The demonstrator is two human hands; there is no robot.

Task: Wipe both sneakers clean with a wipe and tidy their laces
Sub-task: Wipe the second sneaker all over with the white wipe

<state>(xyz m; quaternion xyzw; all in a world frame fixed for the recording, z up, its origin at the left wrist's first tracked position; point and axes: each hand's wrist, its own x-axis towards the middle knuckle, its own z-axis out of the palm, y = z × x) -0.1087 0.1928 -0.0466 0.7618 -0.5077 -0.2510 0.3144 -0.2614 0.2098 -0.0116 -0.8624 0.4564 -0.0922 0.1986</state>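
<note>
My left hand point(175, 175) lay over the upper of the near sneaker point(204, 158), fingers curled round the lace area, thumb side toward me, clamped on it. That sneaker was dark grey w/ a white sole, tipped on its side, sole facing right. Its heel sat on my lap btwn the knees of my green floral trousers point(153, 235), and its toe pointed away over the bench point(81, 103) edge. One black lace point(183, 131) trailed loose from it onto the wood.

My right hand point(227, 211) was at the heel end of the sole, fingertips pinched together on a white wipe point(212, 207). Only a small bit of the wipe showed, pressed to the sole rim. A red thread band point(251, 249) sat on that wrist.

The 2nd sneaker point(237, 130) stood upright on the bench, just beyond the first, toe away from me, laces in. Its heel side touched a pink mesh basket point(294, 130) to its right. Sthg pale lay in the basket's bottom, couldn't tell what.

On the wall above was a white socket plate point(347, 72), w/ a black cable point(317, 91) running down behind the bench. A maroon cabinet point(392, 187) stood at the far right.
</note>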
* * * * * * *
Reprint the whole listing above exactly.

The demonstrator is two human hands; there is no robot.

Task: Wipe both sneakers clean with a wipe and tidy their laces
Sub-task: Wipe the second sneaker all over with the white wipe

<state>(xyz m; quaternion xyzw; all in a world frame fixed for the recording, z up, its origin at the left wrist's first tracked position; point and axes: each hand's wrist, its own x-axis towards the middle knuckle, its own z-axis out of the palm, y = z × x) -0.1087 0.1928 -0.0466 0.7618 -0.5077 -0.2510 0.3144 -0.2614 0.2098 -0.0116 -0.8624 0.4564 -0.0922 0.1986</state>
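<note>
My left hand point(175, 175) lay over the upper of the near sneaker point(204, 158), fingers curled round the lace area, thumb side toward me, clamped on it. That sneaker was dark grey w/ a white sole, tipped on its side, sole facing right. Its heel sat on my lap btwn the knees of my green floral trousers point(153, 235), and its toe pointed away over the bench point(81, 103) edge. One black lace point(183, 131) trailed loose from it onto the wood.

My right hand point(227, 211) was at the heel end of the sole, fingertips pinched together on a white wipe point(212, 207). Only a small bit of the wipe showed, pressed to the sole rim. A red thread band point(251, 249) sat on that wrist.

The 2nd sneaker point(237, 130) stood upright on the bench, just beyond the first, toe away from me, laces in. Its heel side touched a pink mesh basket point(294, 130) to its right. Sthg pale lay in the basket's bottom, couldn't tell what.

On the wall above was a white socket plate point(347, 72), w/ a black cable point(317, 91) running down behind the bench. A maroon cabinet point(392, 187) stood at the far right.
</note>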

The requested output has been given in full.